O Projeto Transform911—um conjunto de recomendações desenvolvidas por consenso em parceria com mais de 130 peritos nacionais oferece um novo modelo, que melhora a saúde e a segurança, dando prioridade à resposta certa para cada chamada, em vez de optar pela aplicação da lei.
O que poderia ter acontecido se alguém treinado em mediação de conflitos tivesse sido enviado para a primeira chamada de Susan Lorincz para o 911 – ou a terceira, ou sexta – para se sentar com todas as partes e discutir parâmetros razoáveis para o tempo de brincadeira ao ar livre das crianças? Ou uma assistente social enviada para falar com Lorincz sobre o seu comportamento problemático que estava a criar conflito na vizinhança?
Às vezes, a falta de uma intervenção preventiva pode ser tão fatal quanto uma reação exagerada. O vizinho perfeito deixa claro para todos o quão problemático pode ser o nosso modelo tradicional de resposta a emergências – que espera que a polícia resolva todos os tipos de males sociais.
Nos últimos cinco anos, a resposta do 911 – felizmente – começou a se expandir, aproximando-se do Transform911 Blueprint. Desde o assassinato de George Floyd, mais cidades e vilas estão a abordar a questão do envio incompatível, destacando assistentes sociais e médicos de saúde mental para resolver chamadas que melhor atendam às necessidades das pessoas – permitindo à polícia concentrar-se nos crimes em curso e nas verdadeiras ameaças à segurança. Em grande parte com o apoio das autoridades policiais, modelos de despacho expandidos foram implementados com sucesso em Albuquerque, Atlanta, Dayton, Denver, Durham, Seattle e outros lugares.

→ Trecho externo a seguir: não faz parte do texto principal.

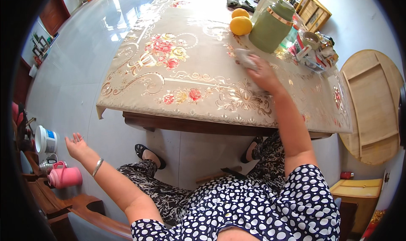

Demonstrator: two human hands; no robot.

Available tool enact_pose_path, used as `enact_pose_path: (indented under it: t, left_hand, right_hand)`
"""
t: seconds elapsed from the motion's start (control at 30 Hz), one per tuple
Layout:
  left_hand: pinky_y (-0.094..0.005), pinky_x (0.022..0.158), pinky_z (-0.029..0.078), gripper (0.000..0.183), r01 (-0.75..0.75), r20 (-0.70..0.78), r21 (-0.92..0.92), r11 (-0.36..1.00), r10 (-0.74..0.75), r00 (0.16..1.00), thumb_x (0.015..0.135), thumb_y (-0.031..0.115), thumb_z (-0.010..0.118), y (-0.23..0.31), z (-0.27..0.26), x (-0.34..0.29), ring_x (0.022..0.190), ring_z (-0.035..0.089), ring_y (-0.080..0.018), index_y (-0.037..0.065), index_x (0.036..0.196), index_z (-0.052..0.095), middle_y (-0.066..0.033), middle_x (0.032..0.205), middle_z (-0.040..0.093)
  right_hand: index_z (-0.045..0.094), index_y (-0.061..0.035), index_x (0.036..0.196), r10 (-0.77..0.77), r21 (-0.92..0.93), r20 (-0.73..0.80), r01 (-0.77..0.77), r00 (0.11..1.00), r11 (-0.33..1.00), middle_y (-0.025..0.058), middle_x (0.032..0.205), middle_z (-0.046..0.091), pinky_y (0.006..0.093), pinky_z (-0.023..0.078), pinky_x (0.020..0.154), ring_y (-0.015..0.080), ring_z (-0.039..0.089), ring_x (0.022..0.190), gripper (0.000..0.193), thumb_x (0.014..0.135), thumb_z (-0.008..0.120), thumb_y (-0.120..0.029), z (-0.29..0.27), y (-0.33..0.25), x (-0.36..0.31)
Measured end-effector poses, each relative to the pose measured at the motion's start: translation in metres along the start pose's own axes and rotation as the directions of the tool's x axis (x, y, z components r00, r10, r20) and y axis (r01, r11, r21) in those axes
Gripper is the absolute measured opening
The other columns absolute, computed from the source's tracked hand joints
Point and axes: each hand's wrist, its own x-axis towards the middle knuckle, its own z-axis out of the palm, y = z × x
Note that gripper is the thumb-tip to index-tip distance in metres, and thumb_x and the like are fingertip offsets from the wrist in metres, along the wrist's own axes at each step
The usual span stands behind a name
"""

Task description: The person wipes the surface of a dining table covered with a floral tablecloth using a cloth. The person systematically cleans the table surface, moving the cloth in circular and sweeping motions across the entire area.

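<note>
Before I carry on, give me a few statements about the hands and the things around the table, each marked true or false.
1. The right hand has a pale cloth over the tablecloth. True.
2. The left hand rests on the tablecloth. False: the left hand is off to the left, away from the table.
3. Two orange-yellow fruits sit left of the green container. True.
4. The pink jug stands on the tablecloth. False: the pink jug is off the table, at the lower left.
5. A rounded wooden board is to the right of the table. True.
</note>
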Motion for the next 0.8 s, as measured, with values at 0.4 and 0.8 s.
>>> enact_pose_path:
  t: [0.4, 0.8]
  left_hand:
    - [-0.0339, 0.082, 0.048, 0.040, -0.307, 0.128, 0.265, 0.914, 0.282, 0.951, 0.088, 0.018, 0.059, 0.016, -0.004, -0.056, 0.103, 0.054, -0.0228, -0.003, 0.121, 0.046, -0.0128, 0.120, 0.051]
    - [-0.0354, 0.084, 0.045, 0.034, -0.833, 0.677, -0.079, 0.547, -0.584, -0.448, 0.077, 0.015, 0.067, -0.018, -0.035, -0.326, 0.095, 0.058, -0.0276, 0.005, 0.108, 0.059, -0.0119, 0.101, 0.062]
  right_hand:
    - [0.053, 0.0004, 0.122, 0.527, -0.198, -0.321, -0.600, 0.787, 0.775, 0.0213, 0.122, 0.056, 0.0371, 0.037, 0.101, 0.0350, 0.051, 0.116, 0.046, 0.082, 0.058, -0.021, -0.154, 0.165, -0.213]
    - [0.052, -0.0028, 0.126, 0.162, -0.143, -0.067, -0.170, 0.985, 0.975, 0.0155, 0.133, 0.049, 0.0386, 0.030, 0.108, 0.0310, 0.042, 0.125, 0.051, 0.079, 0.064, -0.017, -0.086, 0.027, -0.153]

Ainda assim, como vemos em O vizinho perfeito, uma área deste trabalho muitas vezes esquecida, mas de enorme importância, deve envolver o envio de especialistas em resolução de conflitos e disputas.

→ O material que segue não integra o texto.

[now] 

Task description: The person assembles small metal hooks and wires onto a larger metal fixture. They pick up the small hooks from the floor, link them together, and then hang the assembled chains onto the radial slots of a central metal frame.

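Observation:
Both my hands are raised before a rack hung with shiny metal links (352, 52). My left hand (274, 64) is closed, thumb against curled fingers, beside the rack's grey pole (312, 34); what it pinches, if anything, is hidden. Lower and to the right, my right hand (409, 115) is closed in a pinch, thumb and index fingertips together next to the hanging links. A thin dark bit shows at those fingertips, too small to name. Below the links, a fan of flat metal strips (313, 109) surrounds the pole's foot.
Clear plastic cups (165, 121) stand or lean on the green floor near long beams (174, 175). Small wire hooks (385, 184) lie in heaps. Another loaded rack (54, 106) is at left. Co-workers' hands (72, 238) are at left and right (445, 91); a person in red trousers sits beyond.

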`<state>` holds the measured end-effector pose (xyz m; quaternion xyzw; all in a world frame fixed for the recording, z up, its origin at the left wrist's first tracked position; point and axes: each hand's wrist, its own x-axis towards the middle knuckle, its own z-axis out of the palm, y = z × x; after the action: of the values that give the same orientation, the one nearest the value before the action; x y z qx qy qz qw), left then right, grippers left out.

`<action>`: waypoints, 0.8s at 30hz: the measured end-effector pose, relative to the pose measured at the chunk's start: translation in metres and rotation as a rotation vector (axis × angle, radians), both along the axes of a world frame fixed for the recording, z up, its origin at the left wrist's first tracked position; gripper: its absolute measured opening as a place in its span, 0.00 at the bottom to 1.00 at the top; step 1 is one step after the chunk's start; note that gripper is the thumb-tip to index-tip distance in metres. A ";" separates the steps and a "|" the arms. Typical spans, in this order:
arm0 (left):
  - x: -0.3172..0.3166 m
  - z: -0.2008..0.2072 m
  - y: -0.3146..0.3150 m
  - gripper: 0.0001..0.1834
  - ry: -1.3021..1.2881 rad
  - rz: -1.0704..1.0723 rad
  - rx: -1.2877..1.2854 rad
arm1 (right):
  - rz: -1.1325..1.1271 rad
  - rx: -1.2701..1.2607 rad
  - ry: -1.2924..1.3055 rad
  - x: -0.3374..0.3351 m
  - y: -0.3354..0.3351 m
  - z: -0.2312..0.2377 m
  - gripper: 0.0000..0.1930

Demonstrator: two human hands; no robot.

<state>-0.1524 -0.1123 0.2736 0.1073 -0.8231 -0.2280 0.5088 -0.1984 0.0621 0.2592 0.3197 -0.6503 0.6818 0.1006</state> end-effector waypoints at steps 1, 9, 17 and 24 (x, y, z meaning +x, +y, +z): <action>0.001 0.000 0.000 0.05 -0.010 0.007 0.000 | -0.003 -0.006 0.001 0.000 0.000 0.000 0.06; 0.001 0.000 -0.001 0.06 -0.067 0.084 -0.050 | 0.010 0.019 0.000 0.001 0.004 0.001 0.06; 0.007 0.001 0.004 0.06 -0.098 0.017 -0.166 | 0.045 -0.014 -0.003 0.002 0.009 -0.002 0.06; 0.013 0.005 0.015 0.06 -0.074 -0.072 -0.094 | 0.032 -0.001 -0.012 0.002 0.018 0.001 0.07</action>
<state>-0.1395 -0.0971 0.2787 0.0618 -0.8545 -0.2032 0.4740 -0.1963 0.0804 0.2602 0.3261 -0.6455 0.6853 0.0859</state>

Como o 911 é financiado principalmente através de impostos locais, nós, como membros da comunidade, devemos insistir que os nossos orçamentos de resposta a emergências incluam mediação, saúde mental e outros serviços especializados. A nível local e nacional, devemos também instar os nossos decisores políticos a estabelecerem padrões mínimos para o envio de emergência que exijam a disponibilidade de tais respostas.
Provavelmente devido à natureza audaciosa desta tragédia transparentemente racista e evitável, O vizinho perfeito conquistou um grande público. Não vamos desperdiçar a atenção que este filme gerou – ou permitir que a morte da Sra. Owens seja em vão.

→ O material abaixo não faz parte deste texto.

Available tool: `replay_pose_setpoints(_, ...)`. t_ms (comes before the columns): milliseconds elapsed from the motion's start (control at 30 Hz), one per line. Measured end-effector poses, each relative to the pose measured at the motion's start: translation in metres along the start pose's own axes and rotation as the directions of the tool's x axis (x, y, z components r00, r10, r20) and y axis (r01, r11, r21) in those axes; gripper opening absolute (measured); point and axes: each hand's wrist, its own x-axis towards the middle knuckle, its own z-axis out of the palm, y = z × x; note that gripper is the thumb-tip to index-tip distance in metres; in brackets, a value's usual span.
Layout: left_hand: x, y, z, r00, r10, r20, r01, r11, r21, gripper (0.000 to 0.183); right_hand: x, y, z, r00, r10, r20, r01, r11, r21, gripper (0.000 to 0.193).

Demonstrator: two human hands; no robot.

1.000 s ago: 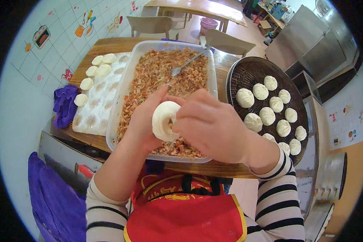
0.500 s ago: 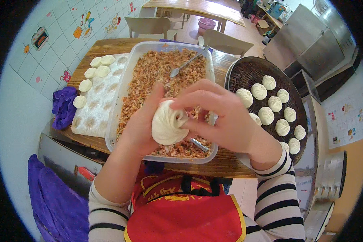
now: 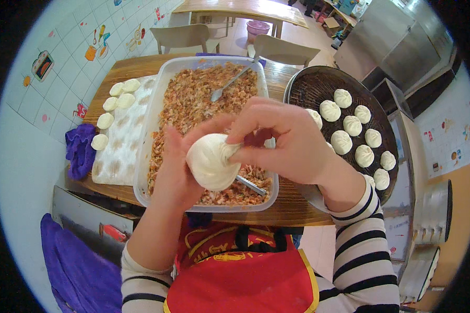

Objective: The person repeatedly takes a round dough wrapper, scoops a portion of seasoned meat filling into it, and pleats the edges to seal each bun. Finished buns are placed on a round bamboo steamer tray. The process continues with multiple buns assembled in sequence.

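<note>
The left hand (image 3: 175,175) cups a white bun (image 3: 211,161) above the near end of the filling tub (image 3: 151,120), while the right hand (image 3: 284,138) pinches its pleated top. Finished buns (image 3: 342,141) sit in the round steamer (image 3: 318,86) on the right, and dough discs (image 3: 115,101) lie on the floured worktop (image 3: 115,161) on the left.

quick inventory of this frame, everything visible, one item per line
bun in hands: 1, white, held over the tub
filling tub: 1, clear plastic, brown filling, table centre
spoon: 1, metal, in filling at far end
dough discs: 5, white, on floured board at left
steamer tray: 1, dark, round, right
finished buns: about 10, white, on tray
cloth: 1, purple, table's left edge
chairs: 2, beige, behind table
left hand: cups bun
right hand: pinches bun top
</note>
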Motion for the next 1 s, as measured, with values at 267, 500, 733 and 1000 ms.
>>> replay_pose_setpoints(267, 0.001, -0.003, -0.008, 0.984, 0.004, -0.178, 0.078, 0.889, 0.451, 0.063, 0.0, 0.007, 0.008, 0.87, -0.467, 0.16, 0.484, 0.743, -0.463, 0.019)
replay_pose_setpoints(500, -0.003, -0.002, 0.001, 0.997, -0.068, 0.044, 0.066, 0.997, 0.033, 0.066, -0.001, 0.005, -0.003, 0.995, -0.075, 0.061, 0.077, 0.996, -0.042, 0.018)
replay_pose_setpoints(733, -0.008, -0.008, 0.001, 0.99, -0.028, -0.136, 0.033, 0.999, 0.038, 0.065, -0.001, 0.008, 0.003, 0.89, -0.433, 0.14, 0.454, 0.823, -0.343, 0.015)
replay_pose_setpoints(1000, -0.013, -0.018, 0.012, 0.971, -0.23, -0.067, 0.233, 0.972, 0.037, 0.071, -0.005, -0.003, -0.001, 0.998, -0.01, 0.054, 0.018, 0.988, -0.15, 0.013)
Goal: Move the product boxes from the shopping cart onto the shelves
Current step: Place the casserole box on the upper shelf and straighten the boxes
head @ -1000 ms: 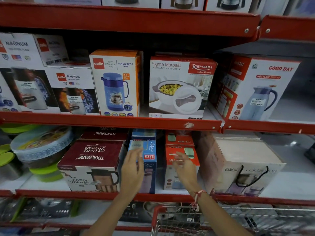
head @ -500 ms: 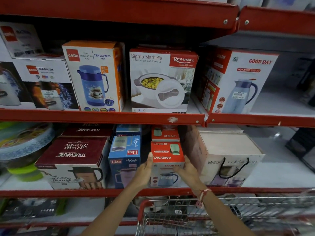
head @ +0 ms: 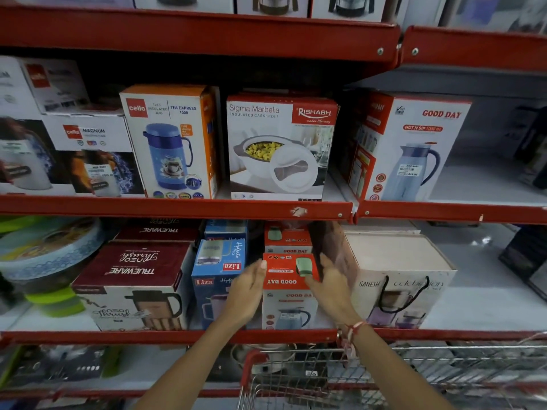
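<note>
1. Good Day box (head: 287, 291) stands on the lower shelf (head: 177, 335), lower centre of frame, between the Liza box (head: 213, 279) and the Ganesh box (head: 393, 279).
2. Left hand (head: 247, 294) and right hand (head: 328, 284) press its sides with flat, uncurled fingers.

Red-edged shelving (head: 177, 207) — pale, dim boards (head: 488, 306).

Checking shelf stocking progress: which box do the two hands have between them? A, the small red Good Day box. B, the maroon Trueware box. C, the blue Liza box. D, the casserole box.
A: the left hand and the right hand sit against opposite sides of the small red Good Day box.
</note>
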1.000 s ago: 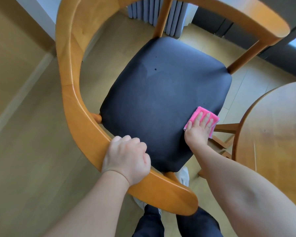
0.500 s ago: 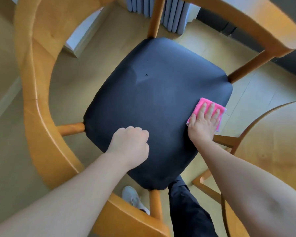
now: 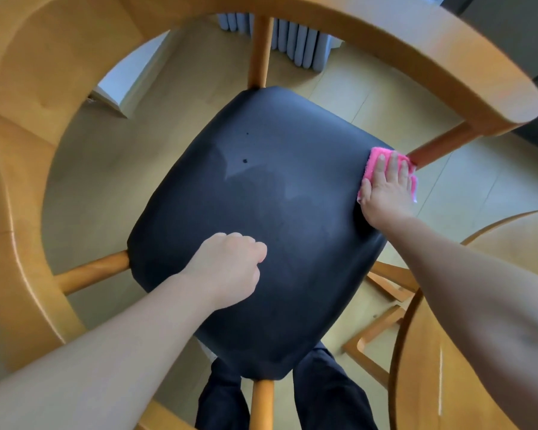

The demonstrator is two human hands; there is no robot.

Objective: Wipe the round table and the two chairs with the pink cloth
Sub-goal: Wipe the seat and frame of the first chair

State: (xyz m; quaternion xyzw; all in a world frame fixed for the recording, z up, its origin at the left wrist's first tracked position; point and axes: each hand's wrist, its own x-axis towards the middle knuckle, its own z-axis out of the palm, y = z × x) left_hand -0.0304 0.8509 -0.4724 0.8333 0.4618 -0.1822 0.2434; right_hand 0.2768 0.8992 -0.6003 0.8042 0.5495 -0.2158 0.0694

Devemos rejeitar a ideia de que a polícia sozinha pode resolver todos os problemas simplesmente porque é feita uma chamada para o 911. Em vez disso, o futuro da resposta de emergência deve ser aquele em que o 911 seja a porta de entrada para um conjunto mais abrangente de profissionais de saúde pública e de resolução de conflitos centrados no tipo de conflitos comunitários e males sociais que tantas vezes precipitam uma chamada para o 911. Só adoptando esta abordagem mais matizada poderemos prevenir futuras tragédias e servir as verdadeiras necessidades das comunidades.